Requirement = Which lines in the records below include the word "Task"? Report each of them in full.

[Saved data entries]

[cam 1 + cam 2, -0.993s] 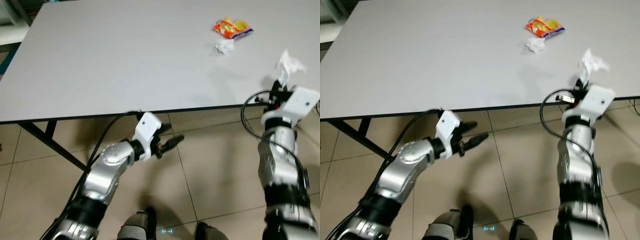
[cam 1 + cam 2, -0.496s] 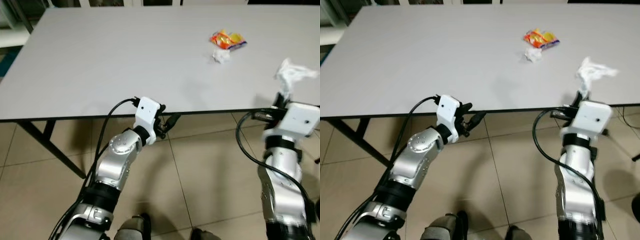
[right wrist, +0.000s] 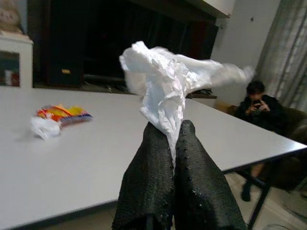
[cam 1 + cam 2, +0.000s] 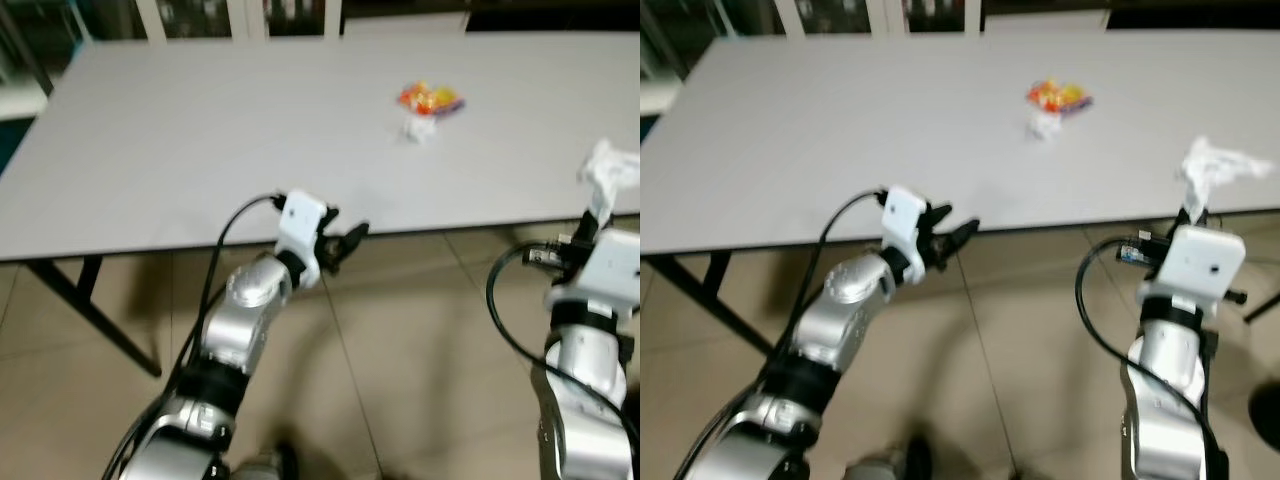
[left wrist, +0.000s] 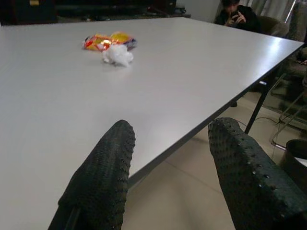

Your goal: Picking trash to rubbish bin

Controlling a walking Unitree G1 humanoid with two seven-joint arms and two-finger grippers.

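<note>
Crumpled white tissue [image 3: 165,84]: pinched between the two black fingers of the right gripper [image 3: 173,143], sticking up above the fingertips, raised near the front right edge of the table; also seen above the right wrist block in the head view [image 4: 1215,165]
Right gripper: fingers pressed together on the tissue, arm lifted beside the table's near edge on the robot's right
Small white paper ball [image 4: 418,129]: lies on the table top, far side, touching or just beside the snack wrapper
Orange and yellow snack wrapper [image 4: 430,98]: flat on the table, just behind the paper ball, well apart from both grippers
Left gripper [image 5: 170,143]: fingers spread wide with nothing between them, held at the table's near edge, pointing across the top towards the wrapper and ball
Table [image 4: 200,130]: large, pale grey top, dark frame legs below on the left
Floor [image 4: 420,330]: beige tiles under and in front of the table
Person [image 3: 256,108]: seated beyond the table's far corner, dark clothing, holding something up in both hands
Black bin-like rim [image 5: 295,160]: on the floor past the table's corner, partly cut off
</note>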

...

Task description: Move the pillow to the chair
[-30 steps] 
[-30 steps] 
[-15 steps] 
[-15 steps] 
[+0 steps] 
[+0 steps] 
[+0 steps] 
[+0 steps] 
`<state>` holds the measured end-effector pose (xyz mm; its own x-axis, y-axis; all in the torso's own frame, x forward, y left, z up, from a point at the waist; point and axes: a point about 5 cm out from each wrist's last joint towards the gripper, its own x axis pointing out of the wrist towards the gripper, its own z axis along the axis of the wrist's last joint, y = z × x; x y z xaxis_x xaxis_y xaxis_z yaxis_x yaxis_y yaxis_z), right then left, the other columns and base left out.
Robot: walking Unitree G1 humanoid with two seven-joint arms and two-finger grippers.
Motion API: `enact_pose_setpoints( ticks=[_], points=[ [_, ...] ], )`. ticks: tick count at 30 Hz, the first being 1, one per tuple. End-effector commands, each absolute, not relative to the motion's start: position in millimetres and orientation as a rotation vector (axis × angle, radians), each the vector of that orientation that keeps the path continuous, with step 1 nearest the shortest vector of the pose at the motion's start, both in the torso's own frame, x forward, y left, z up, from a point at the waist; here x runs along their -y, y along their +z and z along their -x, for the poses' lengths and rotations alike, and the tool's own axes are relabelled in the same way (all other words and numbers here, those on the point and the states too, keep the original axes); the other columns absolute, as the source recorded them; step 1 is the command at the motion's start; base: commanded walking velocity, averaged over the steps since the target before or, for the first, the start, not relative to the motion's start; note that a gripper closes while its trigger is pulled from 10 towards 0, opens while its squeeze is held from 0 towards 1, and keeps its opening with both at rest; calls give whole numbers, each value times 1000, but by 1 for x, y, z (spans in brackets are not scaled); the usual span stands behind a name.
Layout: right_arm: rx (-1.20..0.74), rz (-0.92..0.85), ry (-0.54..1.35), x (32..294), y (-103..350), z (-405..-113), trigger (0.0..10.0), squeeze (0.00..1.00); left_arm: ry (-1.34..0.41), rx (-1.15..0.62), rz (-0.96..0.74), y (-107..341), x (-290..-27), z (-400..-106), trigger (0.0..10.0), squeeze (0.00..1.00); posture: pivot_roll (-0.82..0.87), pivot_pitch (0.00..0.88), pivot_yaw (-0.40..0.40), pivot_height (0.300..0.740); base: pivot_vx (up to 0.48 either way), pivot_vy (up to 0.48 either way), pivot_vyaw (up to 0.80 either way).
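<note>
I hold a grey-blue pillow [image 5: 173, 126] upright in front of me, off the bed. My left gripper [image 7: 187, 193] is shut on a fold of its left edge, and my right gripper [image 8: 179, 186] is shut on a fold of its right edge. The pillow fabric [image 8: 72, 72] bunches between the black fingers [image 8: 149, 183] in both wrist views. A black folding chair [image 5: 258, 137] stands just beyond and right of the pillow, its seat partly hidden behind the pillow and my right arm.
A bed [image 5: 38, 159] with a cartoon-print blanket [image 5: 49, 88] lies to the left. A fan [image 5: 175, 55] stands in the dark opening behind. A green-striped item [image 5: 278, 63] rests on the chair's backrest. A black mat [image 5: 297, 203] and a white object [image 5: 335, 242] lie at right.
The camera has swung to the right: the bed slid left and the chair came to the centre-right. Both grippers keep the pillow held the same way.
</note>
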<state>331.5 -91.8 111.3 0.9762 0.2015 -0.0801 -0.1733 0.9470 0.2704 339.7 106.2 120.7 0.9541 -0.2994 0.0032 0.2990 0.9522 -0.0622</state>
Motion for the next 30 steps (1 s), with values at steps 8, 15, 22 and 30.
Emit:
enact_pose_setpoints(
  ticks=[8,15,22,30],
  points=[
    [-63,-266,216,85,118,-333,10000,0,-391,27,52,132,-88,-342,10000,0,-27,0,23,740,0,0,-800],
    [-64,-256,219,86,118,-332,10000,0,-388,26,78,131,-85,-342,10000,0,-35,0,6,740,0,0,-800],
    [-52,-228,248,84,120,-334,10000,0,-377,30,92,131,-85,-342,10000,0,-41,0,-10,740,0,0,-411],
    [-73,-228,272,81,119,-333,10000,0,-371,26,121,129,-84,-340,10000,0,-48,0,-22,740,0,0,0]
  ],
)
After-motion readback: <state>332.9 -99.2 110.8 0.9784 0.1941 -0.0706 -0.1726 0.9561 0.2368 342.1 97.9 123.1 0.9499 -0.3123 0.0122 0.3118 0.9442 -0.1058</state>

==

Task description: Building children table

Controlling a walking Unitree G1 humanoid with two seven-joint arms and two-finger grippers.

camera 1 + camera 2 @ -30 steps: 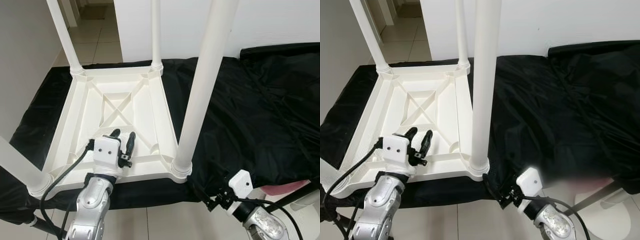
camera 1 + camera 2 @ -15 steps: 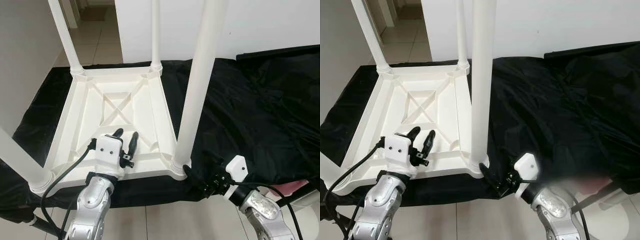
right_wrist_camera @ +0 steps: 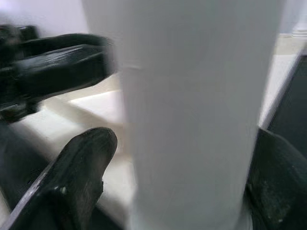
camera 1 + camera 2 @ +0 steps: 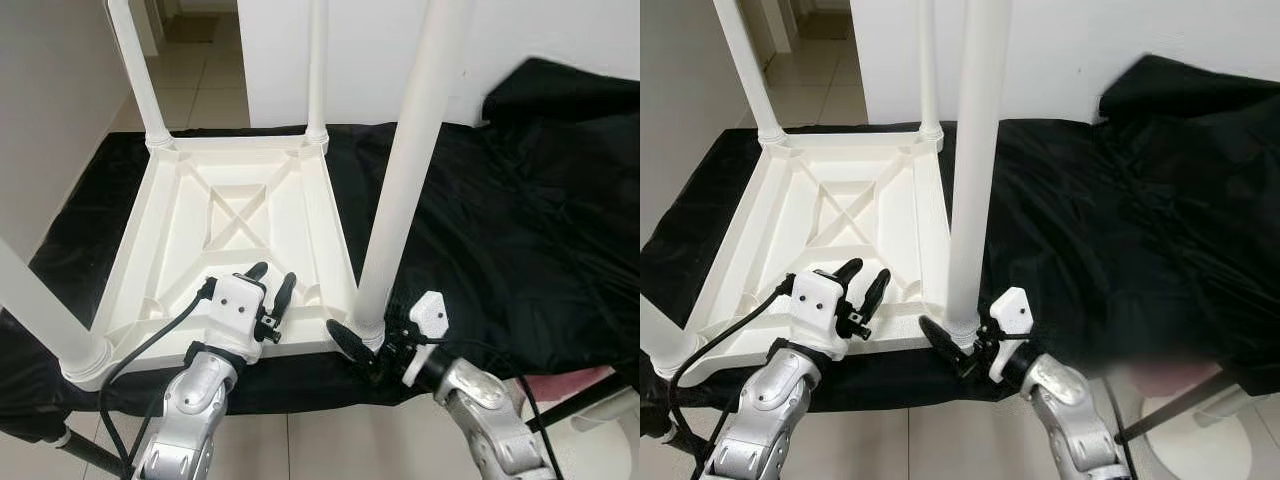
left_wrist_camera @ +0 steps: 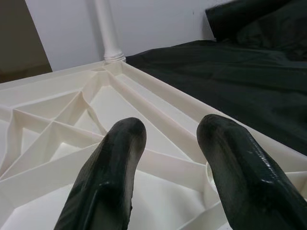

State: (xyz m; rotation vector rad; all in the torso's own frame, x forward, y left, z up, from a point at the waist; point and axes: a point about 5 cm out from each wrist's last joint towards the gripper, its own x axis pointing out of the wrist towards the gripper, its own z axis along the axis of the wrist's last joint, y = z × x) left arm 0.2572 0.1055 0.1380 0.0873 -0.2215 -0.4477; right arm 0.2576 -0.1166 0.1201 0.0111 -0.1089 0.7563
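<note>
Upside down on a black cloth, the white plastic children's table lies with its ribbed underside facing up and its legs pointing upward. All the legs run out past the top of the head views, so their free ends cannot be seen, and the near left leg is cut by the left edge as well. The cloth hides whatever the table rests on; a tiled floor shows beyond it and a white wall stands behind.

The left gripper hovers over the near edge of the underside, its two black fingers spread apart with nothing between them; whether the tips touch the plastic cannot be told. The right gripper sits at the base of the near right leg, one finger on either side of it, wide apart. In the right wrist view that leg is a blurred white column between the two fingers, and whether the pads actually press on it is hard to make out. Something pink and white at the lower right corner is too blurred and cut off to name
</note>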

Answer to the exercise =
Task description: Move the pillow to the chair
Task description: Building children table

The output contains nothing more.